W. Nott, Major-General,

Commanding Field Forces.

To Captain Ponsonby,

Assistant Adjutant-General, Camp.

SUCCESSION TO THE THRONE OF CAUBUL. FUTTEH JUNG AND SHAHPOOR.

[Book IX., chapter 3, pages 366-367.]

[The following extract of a letter from General Pollock, shows what was really done by that officer with respect to the Suddozye succession. The declaration of the chiefs alluded to at page 367 is subjoined.]

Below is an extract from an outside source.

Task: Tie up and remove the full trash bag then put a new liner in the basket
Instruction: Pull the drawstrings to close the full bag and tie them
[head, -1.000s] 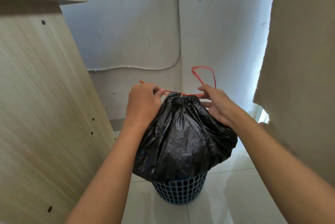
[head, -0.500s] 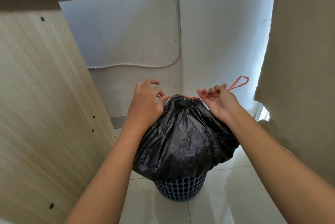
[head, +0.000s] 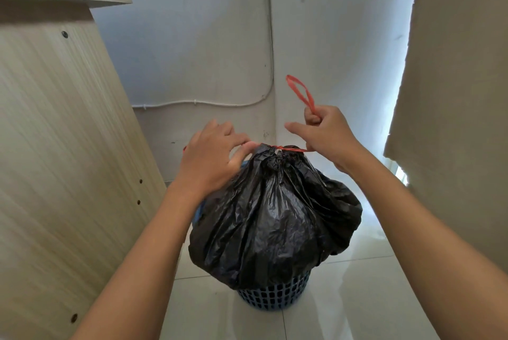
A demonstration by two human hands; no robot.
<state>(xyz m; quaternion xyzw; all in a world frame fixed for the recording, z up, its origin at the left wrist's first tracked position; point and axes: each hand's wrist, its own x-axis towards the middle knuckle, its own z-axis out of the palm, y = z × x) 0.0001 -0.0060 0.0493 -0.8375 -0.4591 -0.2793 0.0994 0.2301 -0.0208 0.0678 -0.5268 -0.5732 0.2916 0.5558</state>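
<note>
A full black trash bag (head: 275, 218) bulges out of a blue mesh basket (head: 272, 294) on the tiled floor. The bag's neck is gathered tight by a red drawstring (head: 291, 149). My left hand (head: 211, 158) pinches the string at the left side of the neck; only a bit of red shows behind it. My right hand (head: 327, 133) is closed on the string's other end, with a red loop (head: 301, 92) sticking up above its fingers. A short length of string runs taut from the neck to my right hand.
A light wooden cabinet side (head: 63, 147) stands close on the left. A beige panel (head: 453, 92) hangs close on the right. White walls meet in a corner behind the basket, with a white cable (head: 198, 103) along them.
My right hand has risen and closed on the string, and its loop now points up instead of out to the right. My left hand has stayed at the bag's neck.
</note>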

“Shortly after my arrival at Caubul I despatched a force, under Major-General M’Caskill, to disperse the followers of Ameen-oollah Khan and Mahomed Akbar, and to endeavour to secure the person of the latter. Futteh Jung continued for several days in power, and appeared disposed to endeavour to retain it. The hope which then existed, that Mahomed Akbar Khan would fall into our hands, no doubt had great influence with him; but when this hope vanished, the representations of his female relations, and the remembrance of the gross treachery he had experienced from the chiefs on former occasions, appear to have alarmed him; and at length he announced to me his determination to accompany the British troops to Hindostan. At the same time I received a letter, a translation of which I have now the honour to forward, from Gholam Mahomed Khan (the minister) and Khan Shereen Khan, the chief of the Kuzzilbashes, on the part of several other chiefs, avowing their determination to support the brother of Futteh Jung (Shahpoor) on the throne of Caubul. It was long before I could convince the chiefs comprising this party that they could not hope for any assistance from the British Government, either in money or troops; but as they still persisted in urging me to allow the Prince Shahpoor to remain, and as he repeatedly assured me he was anxious to do so, I did not conceive myself authorised by my instructions to remove him forcibly from Caubul, and only stipulated that the British Government should not be supposed to have raised him to the throne. On the morning of the 12th of October, after the British troops had marched from Caubul, Prince Shahpoor was put on the throne, and the chiefs took the oaths of fidelity to him.”—[General Pollock to Lord Ellenborough: MS. Correspondence.]